When you submit an application, we will add your job search to our database and notify you about vacant positions that may interest you based on your provided information. The legal basis for this processing is Article 6 para. 1 a of the GDPR. You may object to this use of your data at any time by requesting the deletion of your profile. In this case, we will erase your data within the period required by law in Hamburg, Germany, unless further storage is permitted due to your application for a specific vacancy as stated above.
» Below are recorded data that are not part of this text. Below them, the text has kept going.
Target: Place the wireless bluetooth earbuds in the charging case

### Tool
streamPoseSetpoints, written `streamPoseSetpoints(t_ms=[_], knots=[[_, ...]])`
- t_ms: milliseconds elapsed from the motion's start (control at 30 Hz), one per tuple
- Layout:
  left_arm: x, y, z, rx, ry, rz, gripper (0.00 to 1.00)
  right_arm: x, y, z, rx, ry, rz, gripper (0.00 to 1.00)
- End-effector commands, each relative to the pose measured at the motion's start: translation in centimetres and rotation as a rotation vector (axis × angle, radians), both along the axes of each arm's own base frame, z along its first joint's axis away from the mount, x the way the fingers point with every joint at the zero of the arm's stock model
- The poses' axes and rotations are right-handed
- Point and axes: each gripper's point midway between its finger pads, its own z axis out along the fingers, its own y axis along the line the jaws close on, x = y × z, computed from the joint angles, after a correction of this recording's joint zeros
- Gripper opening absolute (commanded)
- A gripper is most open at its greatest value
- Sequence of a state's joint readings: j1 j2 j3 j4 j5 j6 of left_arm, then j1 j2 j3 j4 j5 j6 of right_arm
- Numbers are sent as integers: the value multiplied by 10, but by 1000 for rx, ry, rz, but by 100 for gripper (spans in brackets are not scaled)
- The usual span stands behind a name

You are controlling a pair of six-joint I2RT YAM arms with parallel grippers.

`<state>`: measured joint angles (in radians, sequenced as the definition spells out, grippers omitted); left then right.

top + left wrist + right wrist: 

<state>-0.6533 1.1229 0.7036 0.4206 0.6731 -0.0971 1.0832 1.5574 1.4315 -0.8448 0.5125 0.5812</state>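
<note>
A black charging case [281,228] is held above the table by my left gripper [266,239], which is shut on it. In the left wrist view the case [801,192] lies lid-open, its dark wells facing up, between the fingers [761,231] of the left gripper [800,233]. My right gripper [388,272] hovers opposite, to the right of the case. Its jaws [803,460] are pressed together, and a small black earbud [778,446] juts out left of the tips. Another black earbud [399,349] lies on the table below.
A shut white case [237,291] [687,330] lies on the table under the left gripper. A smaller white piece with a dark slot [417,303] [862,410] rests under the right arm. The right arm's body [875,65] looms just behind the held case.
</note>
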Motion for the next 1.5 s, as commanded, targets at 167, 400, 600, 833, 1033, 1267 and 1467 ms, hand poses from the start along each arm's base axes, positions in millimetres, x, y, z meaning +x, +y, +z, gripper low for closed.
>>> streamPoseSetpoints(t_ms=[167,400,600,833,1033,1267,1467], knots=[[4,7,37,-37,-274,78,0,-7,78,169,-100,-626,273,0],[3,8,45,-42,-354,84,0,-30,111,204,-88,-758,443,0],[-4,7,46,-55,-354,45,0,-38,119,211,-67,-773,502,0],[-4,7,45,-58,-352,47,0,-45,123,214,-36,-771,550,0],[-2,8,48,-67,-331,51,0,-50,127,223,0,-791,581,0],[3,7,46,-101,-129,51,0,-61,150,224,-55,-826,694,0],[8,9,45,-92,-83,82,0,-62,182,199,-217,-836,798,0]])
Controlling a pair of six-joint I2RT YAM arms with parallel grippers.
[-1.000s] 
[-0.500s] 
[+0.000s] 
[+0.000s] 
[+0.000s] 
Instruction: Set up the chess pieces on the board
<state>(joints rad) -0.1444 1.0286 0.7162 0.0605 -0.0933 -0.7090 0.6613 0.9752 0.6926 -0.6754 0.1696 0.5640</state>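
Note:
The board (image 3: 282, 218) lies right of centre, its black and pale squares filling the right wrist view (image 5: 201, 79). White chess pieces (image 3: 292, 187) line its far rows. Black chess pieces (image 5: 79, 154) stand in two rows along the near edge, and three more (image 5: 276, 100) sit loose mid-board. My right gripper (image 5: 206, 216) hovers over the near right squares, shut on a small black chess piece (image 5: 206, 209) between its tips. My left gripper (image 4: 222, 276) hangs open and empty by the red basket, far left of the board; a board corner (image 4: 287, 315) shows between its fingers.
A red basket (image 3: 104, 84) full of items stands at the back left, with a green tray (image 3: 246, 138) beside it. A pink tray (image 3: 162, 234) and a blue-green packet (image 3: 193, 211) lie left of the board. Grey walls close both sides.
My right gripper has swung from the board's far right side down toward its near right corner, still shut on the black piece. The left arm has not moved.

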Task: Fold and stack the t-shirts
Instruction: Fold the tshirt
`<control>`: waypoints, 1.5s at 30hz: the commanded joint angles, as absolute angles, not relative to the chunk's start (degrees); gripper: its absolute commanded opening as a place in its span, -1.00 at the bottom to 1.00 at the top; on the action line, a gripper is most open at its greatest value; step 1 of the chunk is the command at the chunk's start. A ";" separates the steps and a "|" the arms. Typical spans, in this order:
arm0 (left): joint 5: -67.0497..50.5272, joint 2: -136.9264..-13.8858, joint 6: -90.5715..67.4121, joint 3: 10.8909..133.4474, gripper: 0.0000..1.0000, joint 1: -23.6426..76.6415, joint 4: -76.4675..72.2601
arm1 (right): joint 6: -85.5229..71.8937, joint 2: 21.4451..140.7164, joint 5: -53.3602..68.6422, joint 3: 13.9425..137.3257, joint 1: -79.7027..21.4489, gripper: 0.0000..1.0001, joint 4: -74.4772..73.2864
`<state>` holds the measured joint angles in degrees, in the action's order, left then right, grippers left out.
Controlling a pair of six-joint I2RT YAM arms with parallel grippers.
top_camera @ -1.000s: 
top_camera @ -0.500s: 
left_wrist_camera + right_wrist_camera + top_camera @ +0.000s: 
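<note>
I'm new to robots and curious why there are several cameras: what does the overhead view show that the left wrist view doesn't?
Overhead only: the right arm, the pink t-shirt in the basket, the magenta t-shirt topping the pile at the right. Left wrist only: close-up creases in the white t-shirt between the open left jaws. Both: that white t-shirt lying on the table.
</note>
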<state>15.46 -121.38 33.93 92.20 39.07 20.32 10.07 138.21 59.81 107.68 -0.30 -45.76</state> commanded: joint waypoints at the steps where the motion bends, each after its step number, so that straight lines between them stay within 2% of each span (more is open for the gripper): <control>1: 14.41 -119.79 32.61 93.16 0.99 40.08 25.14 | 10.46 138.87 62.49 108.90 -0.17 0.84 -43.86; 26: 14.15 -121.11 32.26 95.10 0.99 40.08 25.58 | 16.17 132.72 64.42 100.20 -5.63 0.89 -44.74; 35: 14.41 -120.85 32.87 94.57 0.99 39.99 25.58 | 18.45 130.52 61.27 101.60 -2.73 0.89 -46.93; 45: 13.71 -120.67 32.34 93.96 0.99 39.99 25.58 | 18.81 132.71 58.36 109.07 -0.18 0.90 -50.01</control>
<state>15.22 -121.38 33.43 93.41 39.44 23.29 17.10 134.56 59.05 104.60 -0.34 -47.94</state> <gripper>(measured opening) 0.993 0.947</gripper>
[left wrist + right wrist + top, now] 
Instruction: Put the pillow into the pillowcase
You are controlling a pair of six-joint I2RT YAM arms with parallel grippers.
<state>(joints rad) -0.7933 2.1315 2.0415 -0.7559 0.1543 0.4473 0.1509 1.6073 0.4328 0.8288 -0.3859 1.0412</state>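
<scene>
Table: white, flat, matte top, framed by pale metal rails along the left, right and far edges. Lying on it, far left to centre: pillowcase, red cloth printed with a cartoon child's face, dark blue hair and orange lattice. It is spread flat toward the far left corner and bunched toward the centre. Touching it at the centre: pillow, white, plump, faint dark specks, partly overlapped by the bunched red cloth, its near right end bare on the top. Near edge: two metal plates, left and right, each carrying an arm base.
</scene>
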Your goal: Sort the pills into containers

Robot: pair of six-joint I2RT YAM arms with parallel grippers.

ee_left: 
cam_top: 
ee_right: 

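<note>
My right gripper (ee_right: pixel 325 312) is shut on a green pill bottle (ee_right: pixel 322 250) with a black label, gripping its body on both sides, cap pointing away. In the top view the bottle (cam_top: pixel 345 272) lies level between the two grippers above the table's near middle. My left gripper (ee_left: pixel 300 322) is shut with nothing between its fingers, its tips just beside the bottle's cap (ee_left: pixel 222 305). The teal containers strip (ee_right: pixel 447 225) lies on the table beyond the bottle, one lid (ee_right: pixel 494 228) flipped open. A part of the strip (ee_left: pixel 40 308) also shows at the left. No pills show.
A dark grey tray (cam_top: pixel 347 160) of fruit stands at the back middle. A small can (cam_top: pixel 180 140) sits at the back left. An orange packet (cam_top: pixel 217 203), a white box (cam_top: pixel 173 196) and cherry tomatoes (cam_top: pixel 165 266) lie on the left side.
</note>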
Should this apply, your data will be erased as specified above.
Creating a candidate profile
If you create a profile, we will process the data you have provided to create and manage your profile and enable you to use the services that require you to create a profile. The legal basis for processing this data is Article 6 para. 1 a of the GDPR. If you create a candidate profile to conclude a contract with us, Article 6 para. 1 b of the GDPR will serve as an additional basis for processing your data.
This data will be stored until your profile is deleted. If longer storage is required or permitted by law, this data will be erased when this storage obligation or legal permission expires.
HAPEKO will delete if you don’t! We will delete…
Your candidate profile in the login area of our website
• Immediately when the delete function on the applicant login is activated (unless further storage is permitted due to your application for a specific vacancy as stated above. Should this apply, your data will be erased as specified above.)
• Automatically after 3 months of inactivity
Your candidate profile from our database
• Immediately when the delete function on the applicant login is activated (unless further storage is permitted due to your application for a specific vacancy as stated above. Should this apply, your data will be erased as specified above.)
• Immediately as required by law when you inform us of the withdrawal of your application (unless further storage is permitted due to your application for a specific vacancy as stated above. Should this apply, your data will be erased as specified above.)
• Automatically if we have no contact with you for more than 3 years
Contacting us
If you contact us through one of the contact options offered, we will use the data you have provided to respond to your inquiry. This will be done to request that you call us, create an offer, and submit an unsolicited application. By transmitting your data, you consent to having us process this data. We will process your data to process your inquiries where necessary for a reply or requested measures.
Processed data includes your:
• Form of address
• Title
• First name*
• Last name*
• Date of birth*
• Email address*
• Telephone number*
• ZIP code*
• City*
• Country*
• Current/last position (job)
• Expected salary
• Notice period
• Geographic availability
• Resumé (upload)*
• Application letter (upload)
• Picture (upload)
• Reports (upload)
• Comments (optional)
The legal basis for processing your data when you contact us is Article 6 para. 1 a of the GDPR, i.e., your consent. If you apply to us, the legal basis is Article 26 of the German Federal Data Protection Act to establish an employment relationship.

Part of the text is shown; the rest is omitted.